Hard Candy is a battle of wits between Hayley and Jeff. He’s a photographer who has a penchant for shooting semi-clad underage girls, but he claims its simply part of his job. Hayley accuses him of ‘grooming’ her over the internet, but he says he was genuinely interested in her, with their shared interest in Goldfrapp and Zadie Smith (this is one of the film’s oddest aspects; that Zadie Smith is held up as the height of sophistication) bringing them together. Throughout the film Nelson and Slade carefully hide the truth about Jeff’s alleged paedophilia; plenty of evidence is stacked against him, but much of it is circumstantial and he seems to have a convincing answer for everything Hayley throws at him.

Unfortunately, it’s hard to believe in any of this, and it’s even harder to care. If Hayley had been a more plausible 14 year-old then perhaps her actions would have carried more weight, but this is a 14 year-old girl who is a vengeful psycho, who knows every intimate detail about Jeff’s life, and who can lift an unconscious, fully-grown man into various positions and tie him up in knots. In truth, Nelson’s premise is not really strong enough to be stretched across this
Hard Candy’s 103 minutes, and although the subject matter is a pertinent one, the film ultimately emerges as little more than a cheap torture fantasy; a film which aspires to Takashi Miike’s Audition, but comes closer to the nasty amorality of Eli Roth’s Hostel.

The film’s centrepiece scene is one in which Hayley takes surgical measures to remove Jeff’s “weapons” and prevent him from committing more of the crimes which she believes he is guilty of. This is a horrible sequence and it proves startlingly effective thanks to Slade’s decision to focus on the two characters’ reactions and steer clear of showing anything graphic, but this is the exception for Slade rather than the rule. Too much of
Hard Candy's action is directed in hectic, abrasive fashion; with shaky camera work, colour filters and intrusive music making this unpleasant tale difficult to watch for all the wrong reasons.

Hard Candy
’s long and uncomfortable castration sequence is guaranteed to have male viewers wincing and crossing their legs, but it acts as something of a dead end for the film’s narrative, and after Nelson employs an outrageous cheat to get things moving, the subsequent action becomes little more than a run-of-the-mill slasher movie.

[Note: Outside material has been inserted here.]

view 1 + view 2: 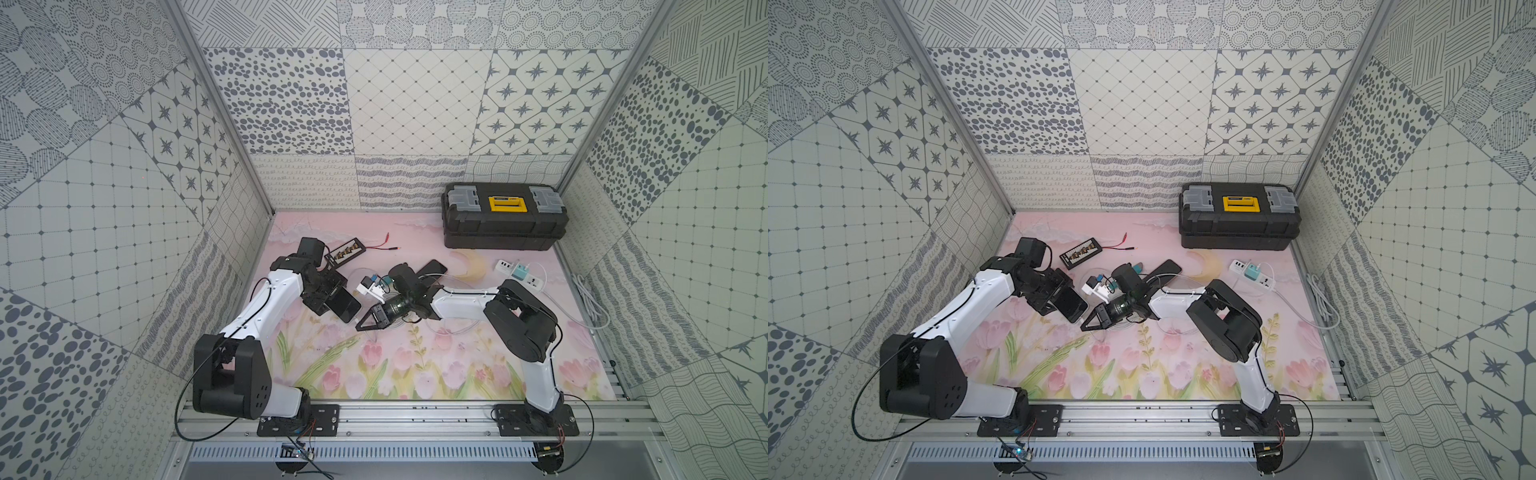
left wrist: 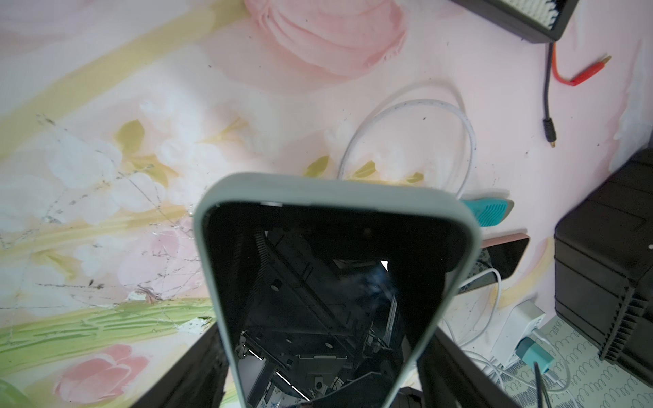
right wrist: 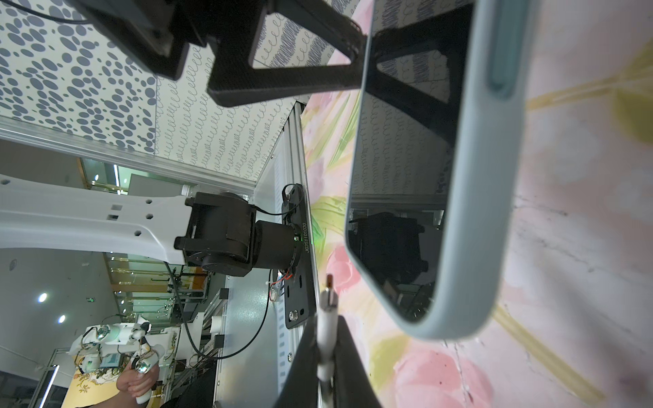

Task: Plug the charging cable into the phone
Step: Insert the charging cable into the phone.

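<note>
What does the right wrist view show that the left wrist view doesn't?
Only the right wrist view shows the cable plug pinched in the right tool, its metal tip near one end of the phone, not inserted. Only the left wrist view shows a white cable loop, a red lead and a teal charger beyond the phone. Both show the phone in its pale case and the floral mat.

Floral mat (image 1: 415,374) w/ toolbox (image 1: 505,216) at back, pwr strip (image 1: 523,276) nr it, small blk board (image 1: 345,252)
</note>
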You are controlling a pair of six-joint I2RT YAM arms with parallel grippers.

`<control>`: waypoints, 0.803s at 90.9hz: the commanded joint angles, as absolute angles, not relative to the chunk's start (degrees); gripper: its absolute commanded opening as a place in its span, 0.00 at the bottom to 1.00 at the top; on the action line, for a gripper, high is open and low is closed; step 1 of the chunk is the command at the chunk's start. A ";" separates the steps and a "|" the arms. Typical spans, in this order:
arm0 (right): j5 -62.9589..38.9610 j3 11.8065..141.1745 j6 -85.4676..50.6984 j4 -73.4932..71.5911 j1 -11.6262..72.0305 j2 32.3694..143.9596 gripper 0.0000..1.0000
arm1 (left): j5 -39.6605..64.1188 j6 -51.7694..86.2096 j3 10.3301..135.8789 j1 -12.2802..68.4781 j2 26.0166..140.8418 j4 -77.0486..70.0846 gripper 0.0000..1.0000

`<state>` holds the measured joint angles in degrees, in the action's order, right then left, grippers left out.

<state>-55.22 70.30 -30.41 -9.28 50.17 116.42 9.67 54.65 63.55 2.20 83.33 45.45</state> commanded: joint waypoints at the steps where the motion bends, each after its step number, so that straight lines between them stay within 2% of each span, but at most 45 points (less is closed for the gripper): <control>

The filmmakers seem to forget what the film was originally about at this point, and the final third could be any two anonymous people chasing each other around the house with knives. It’s generic, pointless and excruciatingly dull.

This is a shame, because there are two outstanding performances being thrown away here. When a film is a essentially a two-hander it’s imperative that both performers are right at the top of their game; and
Hard Candy benefits from two of the year’s finest pieces of acting (Sandra Oh has a late cameo, as possibly the world’s most stupid woman, but it‘s mostly confined to the central pair). As Hayley, Ellen Page gives an astonishingly assured performance which possesses a maturity beyond her tender years. Page’s ability to play both the innocent teen and the vicious torturer is a sight to behold, and she can switch moods without skipping a beat. Her victim Jeff is played with great sensitivity by Patrick Wilson, who infuses the character with feeling but maintains a level of ambiguity; it’s an extraordinarily committed performance from Wilson who acts as if his life, and his balls, really are on the line.

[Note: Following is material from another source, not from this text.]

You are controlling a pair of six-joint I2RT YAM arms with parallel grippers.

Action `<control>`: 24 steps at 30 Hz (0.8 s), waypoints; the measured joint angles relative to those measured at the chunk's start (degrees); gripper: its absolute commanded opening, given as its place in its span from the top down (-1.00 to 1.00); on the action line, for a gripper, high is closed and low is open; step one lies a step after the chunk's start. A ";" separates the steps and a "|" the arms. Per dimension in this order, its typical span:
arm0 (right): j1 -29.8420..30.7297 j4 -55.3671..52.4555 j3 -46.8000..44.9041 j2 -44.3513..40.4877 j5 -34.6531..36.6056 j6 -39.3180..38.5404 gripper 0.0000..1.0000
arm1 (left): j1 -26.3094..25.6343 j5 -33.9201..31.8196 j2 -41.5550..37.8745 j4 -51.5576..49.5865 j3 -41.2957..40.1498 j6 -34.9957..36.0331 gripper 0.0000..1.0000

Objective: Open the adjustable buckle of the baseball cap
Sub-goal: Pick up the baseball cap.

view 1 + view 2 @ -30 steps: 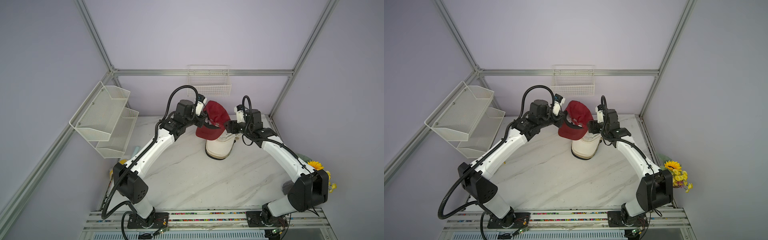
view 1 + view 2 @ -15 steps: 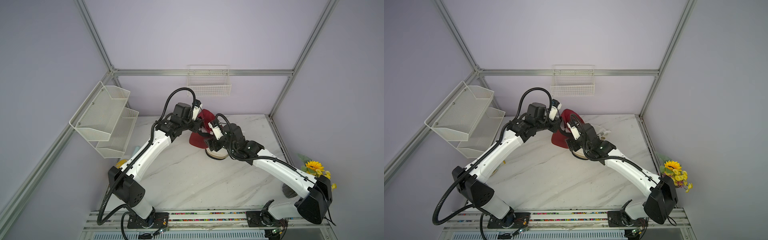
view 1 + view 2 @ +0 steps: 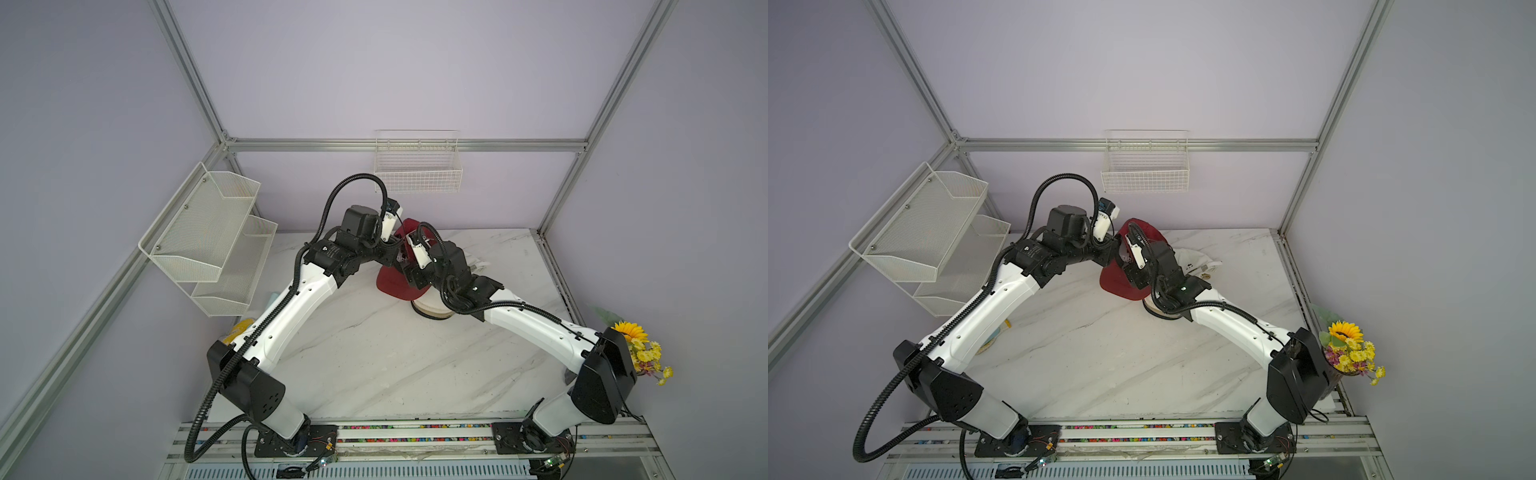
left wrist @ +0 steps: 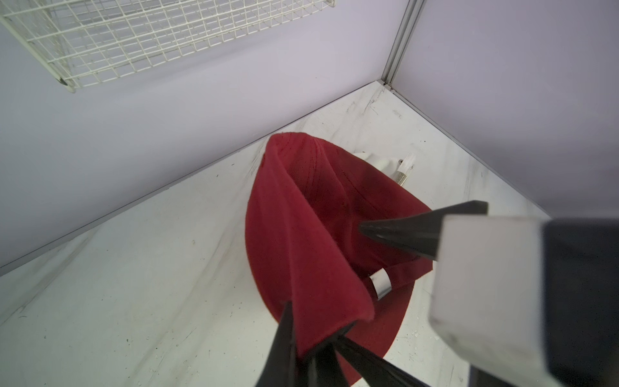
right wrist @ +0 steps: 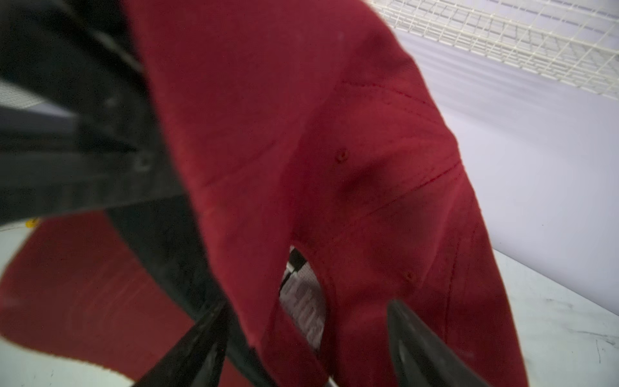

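Left end effector (image 4: 310, 335) clamped shut on cap (image 4: 294, 228) edge, holding it up to expose buckle (image 4: 380, 286); right end effector (image 5: 304, 306) spread wide, straddling rear fabric, not yet gripping.

Top views: you're looking from high above the arm bases, tilted down toward the back wall (image 3: 498, 195), far out. Both hold nearly the same frame: left arm (image 3: 291, 307), right arm (image 3: 532, 324), marble table (image 3: 374, 365), wire basket (image 3: 1144, 174).

Left wrist: you're behind the left gripper (image 4: 308, 335), sighting along its fingers, very near the red baseball cap (image 4: 301, 234); basket beyond the fingertips.

Right wrist: behind the right gripper (image 5: 308, 303), closer yet, cap filling the frame, blurred.

Both wrist views share cap and basket from facing sides. The left one also catches one of the right gripper's fingers (image 4: 402, 231).
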 measured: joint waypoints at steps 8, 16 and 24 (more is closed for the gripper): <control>0.26 5.31 -0.09 0.50 4.09 -0.59 0.82 | 0.00 0.26 -3.96 -0.37 -3.37 -0.22 1.00; 0.33 4.26 0.76 -4.52 3.91 -0.63 0.90 | 0.00 -0.83 -5.05 -0.55 -5.35 0.00 -0.54; 0.33 -0.63 7.76 -5.29 -3.34 -0.70 0.96 | 0.02 -0.85 -8.52 -0.66 -9.11 1.46 -1.00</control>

It’s just a pity the efforts of Page and Wilson weren’t devoted to a more worthy project.
Hard Candy is a nasty piece of work; utterly lacking in meaning and vaguely offensive for the way it uses this painfully serious subject for what is ultimately little more than an ugly exploitation flick. Nelson and Slade have nothing to offer beyond the initial disorientation of their set-up, and the film is just a long, distasteful wallow in pain and suffering. Hard Candy contains two of the best performances you’ll see anywhere this year, but they don’t offer enough to make me recommend this shoddy and empty exercise in provocation.